Your goal: From the data below, return the exact lines starting at the line containing "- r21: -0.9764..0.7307" and ending at the line containing "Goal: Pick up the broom", both included, and nothing else.

====

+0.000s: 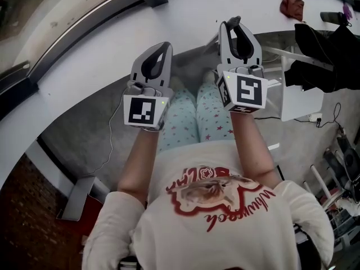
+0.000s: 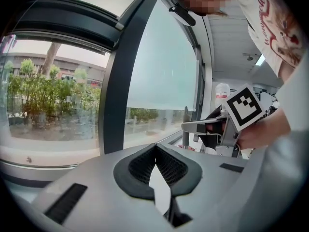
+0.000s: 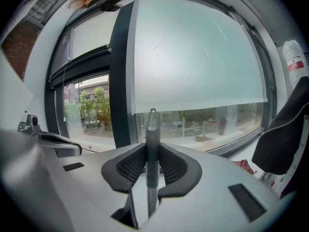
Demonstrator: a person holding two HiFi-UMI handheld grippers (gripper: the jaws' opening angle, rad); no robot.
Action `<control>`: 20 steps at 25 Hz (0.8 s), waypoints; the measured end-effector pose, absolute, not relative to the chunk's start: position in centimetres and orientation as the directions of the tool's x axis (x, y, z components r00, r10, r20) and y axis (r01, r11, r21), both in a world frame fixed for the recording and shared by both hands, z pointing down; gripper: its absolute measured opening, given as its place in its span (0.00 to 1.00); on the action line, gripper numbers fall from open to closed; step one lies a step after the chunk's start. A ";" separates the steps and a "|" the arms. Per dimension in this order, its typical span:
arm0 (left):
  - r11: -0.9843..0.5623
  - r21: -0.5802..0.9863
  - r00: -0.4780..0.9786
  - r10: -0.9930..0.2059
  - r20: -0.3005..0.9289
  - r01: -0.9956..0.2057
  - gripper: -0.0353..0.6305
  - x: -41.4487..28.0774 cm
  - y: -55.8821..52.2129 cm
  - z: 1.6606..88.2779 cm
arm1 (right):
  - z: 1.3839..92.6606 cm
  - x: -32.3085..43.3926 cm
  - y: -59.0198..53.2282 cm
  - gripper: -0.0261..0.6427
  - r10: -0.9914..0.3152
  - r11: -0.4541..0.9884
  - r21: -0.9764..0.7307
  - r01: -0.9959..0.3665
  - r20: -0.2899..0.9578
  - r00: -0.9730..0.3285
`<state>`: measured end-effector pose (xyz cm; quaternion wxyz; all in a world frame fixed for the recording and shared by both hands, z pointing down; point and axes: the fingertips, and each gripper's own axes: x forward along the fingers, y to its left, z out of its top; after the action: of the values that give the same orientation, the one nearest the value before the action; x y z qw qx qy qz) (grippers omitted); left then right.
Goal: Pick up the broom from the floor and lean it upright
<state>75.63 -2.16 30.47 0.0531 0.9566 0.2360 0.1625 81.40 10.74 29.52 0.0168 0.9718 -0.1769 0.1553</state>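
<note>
My right gripper (image 3: 152,151) is shut on the broom's thin grey handle (image 3: 152,139). The handle stands upright between the pads, and its hanging-loop end (image 3: 152,116) pokes up above them against the window. The broom's head is hidden in every view. In the head view the right gripper (image 1: 236,27) is held out ahead of the person's chest, near the white window sill (image 1: 169,24). My left gripper (image 1: 157,55) hangs beside it, a little lower and to the left. Its pads meet at the tips (image 2: 155,149) with nothing between them. The left gripper view shows the right gripper (image 2: 207,127) off to the right.
A large window with a dark frame post (image 3: 123,81) fills the space ahead. A dark jacket (image 1: 320,55) hangs at the right over a white table (image 1: 301,103). A red cloth (image 1: 292,5) lies on the sill. Cables (image 1: 332,120) trail on the grey floor.
</note>
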 end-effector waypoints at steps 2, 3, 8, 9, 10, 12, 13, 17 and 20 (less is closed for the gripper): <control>-0.886 0.185 0.839 0.463 0.287 0.426 0.09 75.8 -2.2 30.4 | 29.5 81.3 10.6 0.18 -0.362 -0.925 -0.008 -0.379 0.317 0.877; -0.887 0.188 0.841 0.460 0.286 0.422 0.09 75.9 -2.2 30.3 | 29.4 81.3 10.7 0.18 -0.371 -0.920 -0.002 -0.391 0.322 0.871; -0.883 0.181 0.832 0.468 0.297 0.432 0.09 76.0 -1.7 30.2 | 29.1 81.6 11.4 0.24 -0.392 -0.908 0.010 -0.418 0.328 0.860; -0.882 0.177 0.829 0.470 0.303 0.436 0.09 76.0 -1.6 30.4 | 28.8 81.7 11.5 0.27 -0.395 -0.907 0.013 -0.421 0.322 0.860; -0.882 0.175 0.827 0.471 0.306 0.438 0.09 76.1 -1.6 30.6 | 28.3 81.9 11.4 0.28 -0.402 -0.904 0.021 -0.428 0.306 0.863; -0.880 0.183 0.827 0.474 0.303 0.438 0.09 76.1 -1.3 30.5 | 27.1 81.9 11.6 0.31 -0.414 -0.895 0.052 -0.443 0.268 0.870; -0.878 0.186 0.825 0.478 0.302 0.441 0.09 76.1 -1.1 30.5 | 26.7 81.8 11.8 0.32 -0.417 -0.893 0.064 -0.446 0.257 0.872; -0.865 0.180 0.814 0.502 0.294 0.468 0.09 76.2 0.1 30.0 | 24.9 82.1 13.1 0.36 -0.406 -0.903 0.055 -0.426 0.212 0.889; -0.852 0.176 0.804 0.523 0.282 0.492 0.09 76.3 0.8 29.2 | 23.7 82.0 13.9 0.37 -0.387 -0.908 0.093 -0.409 0.190 0.902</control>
<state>76.26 0.76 29.22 0.0471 0.9486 0.2675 0.1621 82.05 13.86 23.73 0.0653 0.9731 -0.2043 0.0839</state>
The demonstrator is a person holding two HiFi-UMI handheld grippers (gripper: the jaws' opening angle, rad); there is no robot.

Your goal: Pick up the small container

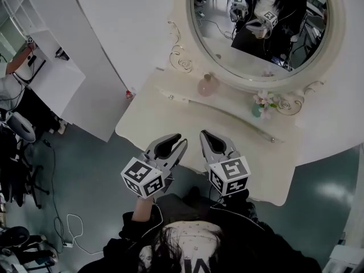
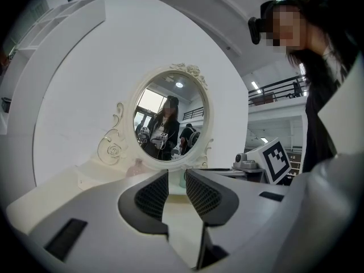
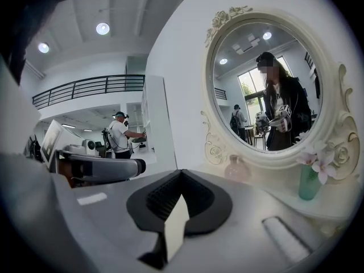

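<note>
Table (image 1: 162, 118), white, fills centre frame. Oval mirror (image 1: 250, 16) is set at upper right. Both grippers are held low centre, just short of the table's near edge. Left gripper (image 1: 180, 139) is pressed together, nothing between the jaws. Right gripper (image 1: 203, 134) is also pressed together and empty. A teal vase (image 1: 257, 111) is seen right of centre under the mirror. The pink bottle (image 1: 207, 86), taken as the small container, is stood at the table's back under the mirror's lower-left rim, well apart from both grippers. Step judged: reach. Jaws should be spread before arrival, centred on the bottle's belly, kept level and closed gently, since the surface is likely slick.
</note>
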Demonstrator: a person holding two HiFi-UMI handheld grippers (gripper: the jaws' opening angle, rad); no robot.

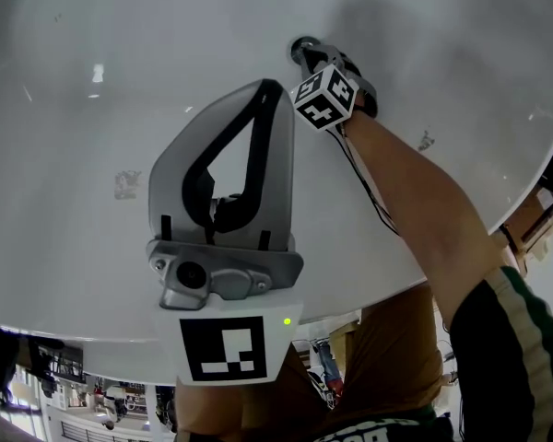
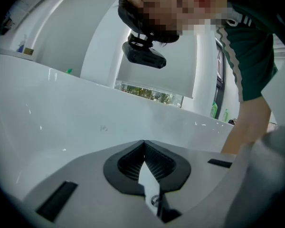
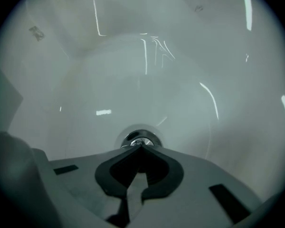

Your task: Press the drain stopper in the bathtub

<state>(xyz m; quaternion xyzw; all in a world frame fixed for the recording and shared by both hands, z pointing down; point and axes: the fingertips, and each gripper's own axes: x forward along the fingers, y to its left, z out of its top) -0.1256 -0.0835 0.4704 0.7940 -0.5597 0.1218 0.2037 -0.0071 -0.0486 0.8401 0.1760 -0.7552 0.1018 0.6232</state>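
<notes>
Chrome drain stopper, half hidden behind the closed right tool

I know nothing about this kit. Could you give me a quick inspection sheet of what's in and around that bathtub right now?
Surface: white bathtub, glossy and dry-looking.
Job's things: metal drain stopper at the bottom of the tub.
Clutter: nothing loose seen; one grey smudge on the tub wall.
Grippers: right hand-held gripper is shut and empty, pointing steeply down with its tips right at the stopper; contact cannot be confirmed. Left hand-held gripper is shut and empty, held over the tub away from the drain.
Cables: thin black cable runs along the right forearm.
Surroundings: green bottles on a ledge beyond the tub rim.
</notes>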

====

Reply to the task:
  - r21: -0.9764..0.7307
  - r01: -0.9959..0.3665
  - r20: -0.2899..0.9578
  - r00: -0.9730..0.3285
`<state>`: measured end-effector pose (xyz cm; quaternion wxyz; all in a world frame fixed for the recording and shared by both hands, z pointing down; point and axes: the fingertips, and each gripper's own axes: x forward along the fingers, y to its left, z out of its top; after the action: of the values that give the same orientation, the one nearest the value before the action; x y z qw qx qy qz) (grippers omitted); left then right.
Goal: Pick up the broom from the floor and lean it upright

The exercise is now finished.